* **EXERCISE DETAILS**: Search the entries below. Return every line that has "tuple" in it.

*** Opening DATA SHOWN ***

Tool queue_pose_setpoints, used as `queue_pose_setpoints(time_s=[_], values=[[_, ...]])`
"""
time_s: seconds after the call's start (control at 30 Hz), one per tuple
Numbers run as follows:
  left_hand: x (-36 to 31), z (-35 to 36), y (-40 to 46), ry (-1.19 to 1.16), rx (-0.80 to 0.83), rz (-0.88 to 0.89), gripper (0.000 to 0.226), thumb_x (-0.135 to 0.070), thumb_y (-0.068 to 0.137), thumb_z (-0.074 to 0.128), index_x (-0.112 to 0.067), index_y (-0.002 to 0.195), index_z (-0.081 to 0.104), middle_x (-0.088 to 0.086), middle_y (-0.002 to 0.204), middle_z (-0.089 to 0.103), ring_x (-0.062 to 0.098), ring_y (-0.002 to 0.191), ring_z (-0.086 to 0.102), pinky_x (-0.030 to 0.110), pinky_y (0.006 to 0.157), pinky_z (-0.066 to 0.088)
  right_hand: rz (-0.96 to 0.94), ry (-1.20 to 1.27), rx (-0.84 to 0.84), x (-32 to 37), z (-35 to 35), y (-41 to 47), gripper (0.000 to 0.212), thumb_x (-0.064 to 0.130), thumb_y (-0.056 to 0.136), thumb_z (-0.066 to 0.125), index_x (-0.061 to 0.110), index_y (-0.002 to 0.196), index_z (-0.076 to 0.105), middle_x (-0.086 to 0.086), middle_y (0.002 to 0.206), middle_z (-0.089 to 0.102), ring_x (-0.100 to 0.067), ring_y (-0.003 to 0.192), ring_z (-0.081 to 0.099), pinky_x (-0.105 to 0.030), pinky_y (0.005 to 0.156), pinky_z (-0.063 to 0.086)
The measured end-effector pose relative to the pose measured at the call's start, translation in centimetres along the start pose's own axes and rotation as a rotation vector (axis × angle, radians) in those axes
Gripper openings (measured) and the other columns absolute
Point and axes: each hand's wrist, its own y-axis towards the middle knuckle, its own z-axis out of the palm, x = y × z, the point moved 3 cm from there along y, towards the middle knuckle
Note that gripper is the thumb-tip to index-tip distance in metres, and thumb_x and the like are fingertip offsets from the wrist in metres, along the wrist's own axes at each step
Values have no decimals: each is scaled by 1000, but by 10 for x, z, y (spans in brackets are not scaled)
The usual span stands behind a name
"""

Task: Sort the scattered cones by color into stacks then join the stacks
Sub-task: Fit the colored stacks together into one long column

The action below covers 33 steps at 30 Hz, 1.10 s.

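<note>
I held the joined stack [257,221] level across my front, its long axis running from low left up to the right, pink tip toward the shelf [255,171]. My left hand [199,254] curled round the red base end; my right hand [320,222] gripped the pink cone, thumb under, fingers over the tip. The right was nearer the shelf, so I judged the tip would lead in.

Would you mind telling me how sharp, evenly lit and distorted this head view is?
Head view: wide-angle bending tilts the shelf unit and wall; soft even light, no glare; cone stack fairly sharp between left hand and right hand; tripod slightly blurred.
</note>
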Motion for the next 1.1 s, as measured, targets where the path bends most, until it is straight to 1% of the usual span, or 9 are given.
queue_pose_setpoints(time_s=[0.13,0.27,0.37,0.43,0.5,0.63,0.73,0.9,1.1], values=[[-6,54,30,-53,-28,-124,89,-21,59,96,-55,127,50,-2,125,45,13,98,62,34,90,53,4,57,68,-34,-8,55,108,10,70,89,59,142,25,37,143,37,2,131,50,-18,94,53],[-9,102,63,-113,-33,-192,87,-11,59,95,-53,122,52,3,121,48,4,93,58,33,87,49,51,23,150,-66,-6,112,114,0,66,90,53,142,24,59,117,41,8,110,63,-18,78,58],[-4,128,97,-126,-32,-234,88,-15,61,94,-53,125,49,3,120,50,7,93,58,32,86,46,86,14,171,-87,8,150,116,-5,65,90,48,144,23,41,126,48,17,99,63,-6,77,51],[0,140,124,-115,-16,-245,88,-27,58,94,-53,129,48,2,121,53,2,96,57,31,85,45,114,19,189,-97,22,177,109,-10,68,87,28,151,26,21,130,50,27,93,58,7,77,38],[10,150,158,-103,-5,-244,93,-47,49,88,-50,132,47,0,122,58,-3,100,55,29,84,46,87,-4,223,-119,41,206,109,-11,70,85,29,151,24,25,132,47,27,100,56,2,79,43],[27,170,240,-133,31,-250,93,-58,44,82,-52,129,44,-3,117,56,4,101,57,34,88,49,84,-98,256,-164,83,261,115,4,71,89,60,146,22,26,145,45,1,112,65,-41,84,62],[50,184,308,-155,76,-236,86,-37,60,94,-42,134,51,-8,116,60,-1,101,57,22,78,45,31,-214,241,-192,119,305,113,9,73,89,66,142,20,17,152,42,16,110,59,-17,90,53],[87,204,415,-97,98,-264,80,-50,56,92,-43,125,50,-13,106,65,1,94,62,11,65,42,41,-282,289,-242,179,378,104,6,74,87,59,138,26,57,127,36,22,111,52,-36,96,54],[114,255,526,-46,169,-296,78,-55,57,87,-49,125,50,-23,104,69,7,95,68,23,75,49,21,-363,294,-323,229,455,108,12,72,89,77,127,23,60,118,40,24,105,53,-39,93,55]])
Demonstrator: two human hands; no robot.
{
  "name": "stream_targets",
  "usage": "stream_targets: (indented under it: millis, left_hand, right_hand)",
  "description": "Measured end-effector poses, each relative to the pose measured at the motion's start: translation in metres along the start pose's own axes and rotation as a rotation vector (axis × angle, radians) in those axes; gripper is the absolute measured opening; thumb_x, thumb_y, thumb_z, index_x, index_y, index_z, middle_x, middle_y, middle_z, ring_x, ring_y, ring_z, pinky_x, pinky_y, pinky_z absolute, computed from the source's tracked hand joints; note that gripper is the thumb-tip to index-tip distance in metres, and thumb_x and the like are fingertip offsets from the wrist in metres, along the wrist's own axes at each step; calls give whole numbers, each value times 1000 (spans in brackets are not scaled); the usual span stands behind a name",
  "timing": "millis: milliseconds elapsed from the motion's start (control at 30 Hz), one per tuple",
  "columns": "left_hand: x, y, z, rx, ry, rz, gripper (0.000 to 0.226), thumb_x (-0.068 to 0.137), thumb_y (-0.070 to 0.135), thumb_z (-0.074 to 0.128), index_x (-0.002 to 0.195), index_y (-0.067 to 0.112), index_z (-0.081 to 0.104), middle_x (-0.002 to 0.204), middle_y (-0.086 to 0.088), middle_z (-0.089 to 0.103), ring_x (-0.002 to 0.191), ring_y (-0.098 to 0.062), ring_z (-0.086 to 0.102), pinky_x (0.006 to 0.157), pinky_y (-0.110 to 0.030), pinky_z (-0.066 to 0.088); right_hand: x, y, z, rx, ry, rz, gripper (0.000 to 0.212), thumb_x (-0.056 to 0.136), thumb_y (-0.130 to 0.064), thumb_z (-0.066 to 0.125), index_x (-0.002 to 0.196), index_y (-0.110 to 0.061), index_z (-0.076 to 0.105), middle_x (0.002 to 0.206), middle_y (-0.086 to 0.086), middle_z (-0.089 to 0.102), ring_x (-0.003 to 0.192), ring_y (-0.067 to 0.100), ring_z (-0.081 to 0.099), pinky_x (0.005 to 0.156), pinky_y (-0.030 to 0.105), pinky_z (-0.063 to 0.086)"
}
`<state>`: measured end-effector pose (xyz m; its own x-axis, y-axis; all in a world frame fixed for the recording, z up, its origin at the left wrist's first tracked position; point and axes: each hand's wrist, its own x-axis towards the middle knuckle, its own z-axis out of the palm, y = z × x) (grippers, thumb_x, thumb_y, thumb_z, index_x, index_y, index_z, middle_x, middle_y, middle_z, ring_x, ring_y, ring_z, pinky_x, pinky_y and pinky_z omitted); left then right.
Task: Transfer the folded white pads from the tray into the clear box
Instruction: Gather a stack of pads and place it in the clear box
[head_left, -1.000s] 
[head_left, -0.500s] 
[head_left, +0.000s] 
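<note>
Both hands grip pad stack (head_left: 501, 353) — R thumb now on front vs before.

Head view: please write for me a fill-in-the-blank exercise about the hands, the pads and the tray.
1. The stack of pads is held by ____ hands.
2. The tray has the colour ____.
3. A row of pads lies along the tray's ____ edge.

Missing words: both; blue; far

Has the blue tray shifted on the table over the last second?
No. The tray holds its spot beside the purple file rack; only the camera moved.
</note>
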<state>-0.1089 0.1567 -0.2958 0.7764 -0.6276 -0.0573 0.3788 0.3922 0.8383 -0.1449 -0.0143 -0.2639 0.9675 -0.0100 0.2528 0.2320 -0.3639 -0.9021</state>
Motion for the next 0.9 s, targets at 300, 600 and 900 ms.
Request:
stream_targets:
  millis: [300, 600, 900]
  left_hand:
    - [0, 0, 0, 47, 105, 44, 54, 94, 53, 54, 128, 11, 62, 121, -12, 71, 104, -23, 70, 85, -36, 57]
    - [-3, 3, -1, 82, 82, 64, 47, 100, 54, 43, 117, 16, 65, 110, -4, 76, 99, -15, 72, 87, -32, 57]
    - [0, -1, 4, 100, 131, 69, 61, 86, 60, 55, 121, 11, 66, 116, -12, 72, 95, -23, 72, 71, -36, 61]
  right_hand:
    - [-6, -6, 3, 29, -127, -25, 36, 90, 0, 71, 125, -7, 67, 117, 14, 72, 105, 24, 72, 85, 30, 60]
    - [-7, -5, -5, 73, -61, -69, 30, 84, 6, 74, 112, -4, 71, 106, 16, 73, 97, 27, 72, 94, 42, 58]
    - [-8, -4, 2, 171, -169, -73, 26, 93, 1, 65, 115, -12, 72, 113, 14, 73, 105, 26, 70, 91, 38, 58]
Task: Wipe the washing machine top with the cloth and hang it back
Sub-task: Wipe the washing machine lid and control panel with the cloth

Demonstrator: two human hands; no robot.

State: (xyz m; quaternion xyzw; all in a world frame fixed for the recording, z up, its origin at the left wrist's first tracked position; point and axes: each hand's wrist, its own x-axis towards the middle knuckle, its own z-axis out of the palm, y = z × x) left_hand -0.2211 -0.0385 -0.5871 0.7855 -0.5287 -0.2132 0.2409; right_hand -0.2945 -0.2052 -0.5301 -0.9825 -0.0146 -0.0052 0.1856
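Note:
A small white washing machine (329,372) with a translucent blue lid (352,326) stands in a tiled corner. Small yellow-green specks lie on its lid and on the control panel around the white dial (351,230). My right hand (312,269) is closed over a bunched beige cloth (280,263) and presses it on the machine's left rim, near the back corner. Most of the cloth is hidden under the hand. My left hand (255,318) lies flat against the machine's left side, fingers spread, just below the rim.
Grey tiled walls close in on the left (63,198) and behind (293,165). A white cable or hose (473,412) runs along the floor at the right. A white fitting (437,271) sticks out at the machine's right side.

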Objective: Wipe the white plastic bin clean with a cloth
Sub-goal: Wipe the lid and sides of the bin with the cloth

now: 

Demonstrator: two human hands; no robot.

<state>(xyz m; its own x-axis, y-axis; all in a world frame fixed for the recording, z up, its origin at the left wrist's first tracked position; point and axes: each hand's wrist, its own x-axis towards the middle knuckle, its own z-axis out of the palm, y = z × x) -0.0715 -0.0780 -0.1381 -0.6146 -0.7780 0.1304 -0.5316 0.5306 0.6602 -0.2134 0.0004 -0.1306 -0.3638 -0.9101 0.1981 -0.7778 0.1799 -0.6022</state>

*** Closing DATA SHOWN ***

* **YOUR SOLUTION**:
time_s: seconds after the call's start (control at 30 Hz), one per tuple
  "timing": "millis: milliseconds elapsed from the motion's start (control at 30 Hz), one per tuple",

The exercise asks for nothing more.